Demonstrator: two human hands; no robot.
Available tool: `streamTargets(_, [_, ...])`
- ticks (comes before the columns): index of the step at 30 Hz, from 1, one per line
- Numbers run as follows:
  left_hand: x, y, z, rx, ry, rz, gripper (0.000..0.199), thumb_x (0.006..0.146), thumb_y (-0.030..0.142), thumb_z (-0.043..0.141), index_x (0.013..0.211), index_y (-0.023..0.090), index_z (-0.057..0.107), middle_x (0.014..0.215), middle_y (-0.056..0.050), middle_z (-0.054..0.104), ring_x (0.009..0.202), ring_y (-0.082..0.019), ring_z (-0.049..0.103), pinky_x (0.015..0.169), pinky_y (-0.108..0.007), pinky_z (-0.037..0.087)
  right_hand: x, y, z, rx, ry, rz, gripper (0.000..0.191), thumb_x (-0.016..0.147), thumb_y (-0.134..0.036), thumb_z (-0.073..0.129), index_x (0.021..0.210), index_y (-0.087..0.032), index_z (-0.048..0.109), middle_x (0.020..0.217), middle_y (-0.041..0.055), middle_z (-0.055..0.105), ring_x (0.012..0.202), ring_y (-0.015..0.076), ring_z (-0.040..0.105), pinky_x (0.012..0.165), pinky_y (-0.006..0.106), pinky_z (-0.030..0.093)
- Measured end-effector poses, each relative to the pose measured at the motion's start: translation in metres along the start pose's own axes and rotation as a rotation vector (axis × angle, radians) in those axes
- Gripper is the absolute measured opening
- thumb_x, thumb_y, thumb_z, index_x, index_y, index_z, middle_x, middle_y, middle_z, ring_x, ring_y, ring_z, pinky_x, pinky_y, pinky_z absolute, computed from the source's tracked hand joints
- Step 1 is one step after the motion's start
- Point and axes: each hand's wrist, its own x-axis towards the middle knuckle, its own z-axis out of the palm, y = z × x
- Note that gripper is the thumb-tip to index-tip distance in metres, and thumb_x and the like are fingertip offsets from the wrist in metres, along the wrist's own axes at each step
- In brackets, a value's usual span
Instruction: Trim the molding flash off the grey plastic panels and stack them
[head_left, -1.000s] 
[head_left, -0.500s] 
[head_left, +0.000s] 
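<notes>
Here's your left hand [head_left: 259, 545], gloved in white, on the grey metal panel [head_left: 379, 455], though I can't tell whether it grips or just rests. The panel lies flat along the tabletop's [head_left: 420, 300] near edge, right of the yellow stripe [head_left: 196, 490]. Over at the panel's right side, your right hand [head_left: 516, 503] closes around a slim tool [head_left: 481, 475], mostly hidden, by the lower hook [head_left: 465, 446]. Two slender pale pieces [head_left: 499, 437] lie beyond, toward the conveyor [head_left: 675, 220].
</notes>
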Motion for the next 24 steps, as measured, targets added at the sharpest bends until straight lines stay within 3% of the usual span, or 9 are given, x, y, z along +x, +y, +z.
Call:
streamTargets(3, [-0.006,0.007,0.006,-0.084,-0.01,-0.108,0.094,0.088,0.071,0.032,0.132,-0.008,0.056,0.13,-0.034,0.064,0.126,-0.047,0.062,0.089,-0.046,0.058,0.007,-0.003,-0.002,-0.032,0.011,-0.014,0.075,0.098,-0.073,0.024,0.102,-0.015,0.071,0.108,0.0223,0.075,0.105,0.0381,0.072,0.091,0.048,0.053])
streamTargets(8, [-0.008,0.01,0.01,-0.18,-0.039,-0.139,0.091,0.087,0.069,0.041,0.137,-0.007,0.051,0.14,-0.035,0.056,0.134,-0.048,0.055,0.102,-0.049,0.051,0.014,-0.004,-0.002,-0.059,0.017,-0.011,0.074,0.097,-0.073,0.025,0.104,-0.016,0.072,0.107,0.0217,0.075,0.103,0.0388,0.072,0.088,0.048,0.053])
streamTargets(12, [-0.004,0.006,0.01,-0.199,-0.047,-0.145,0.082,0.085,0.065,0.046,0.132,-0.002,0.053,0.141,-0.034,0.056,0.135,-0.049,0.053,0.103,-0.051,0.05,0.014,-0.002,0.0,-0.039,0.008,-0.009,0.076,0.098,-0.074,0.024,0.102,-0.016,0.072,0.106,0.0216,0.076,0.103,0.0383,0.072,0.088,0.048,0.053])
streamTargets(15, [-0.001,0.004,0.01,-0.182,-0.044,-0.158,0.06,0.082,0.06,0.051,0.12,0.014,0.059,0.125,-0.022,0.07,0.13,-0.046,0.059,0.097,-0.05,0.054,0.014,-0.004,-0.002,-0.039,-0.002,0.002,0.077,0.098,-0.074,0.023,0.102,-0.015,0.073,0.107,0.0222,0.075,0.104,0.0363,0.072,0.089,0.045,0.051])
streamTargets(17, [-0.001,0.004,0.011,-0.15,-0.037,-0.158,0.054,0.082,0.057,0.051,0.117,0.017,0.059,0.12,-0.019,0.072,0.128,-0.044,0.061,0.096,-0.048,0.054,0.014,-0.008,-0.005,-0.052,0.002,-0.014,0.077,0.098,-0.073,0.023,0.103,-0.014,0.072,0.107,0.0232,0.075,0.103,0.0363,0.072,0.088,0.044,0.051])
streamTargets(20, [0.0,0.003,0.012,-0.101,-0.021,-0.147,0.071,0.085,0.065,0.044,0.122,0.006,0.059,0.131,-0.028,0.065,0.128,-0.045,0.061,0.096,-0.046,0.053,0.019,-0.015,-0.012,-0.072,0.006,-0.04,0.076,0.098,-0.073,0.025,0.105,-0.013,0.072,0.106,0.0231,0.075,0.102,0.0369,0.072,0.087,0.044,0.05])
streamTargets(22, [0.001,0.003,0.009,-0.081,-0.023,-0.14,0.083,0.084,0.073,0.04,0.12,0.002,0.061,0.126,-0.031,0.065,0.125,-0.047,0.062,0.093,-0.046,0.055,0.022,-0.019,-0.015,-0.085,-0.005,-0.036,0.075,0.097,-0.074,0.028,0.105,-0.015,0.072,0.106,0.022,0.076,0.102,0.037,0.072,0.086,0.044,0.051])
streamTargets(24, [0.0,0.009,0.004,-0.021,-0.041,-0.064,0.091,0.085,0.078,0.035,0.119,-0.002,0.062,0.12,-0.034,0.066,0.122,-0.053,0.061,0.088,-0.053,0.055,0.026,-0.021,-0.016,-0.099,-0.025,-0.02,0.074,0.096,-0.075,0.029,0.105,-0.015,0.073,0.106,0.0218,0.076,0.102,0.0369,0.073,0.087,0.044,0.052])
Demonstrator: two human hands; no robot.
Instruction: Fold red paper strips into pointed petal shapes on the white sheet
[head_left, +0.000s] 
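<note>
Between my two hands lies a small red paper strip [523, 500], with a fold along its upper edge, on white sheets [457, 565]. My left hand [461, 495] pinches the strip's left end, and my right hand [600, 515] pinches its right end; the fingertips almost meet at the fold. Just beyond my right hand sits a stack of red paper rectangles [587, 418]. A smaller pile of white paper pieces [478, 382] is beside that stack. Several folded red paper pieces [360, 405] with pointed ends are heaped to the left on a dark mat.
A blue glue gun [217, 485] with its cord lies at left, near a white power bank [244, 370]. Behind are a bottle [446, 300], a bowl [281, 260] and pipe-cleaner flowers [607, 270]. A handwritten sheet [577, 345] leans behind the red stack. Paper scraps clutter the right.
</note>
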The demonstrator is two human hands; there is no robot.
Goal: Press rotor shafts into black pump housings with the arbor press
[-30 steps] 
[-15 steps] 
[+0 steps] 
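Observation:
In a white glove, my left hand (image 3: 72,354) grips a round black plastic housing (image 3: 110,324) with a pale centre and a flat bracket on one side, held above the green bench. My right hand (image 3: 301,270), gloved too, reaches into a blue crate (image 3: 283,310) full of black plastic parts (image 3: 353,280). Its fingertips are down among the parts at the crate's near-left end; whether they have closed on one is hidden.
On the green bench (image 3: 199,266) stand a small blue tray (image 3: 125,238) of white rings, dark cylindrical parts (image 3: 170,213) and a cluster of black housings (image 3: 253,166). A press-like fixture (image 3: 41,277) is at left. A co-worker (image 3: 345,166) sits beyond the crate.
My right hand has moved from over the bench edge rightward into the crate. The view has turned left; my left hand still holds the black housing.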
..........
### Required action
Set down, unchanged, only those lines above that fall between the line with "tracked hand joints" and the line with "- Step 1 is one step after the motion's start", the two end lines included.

### Exercise output
- thumb_x, thumb_y, thumb_z, index_x, index_y, index_z, middle_x, middle_y, middle_z, ring_x, ring_y, ring_z, pinky_x, pinky_y, pinky_z absolute, computed from the source's tracked hand joints
- Step 1 is one step after the motion's start

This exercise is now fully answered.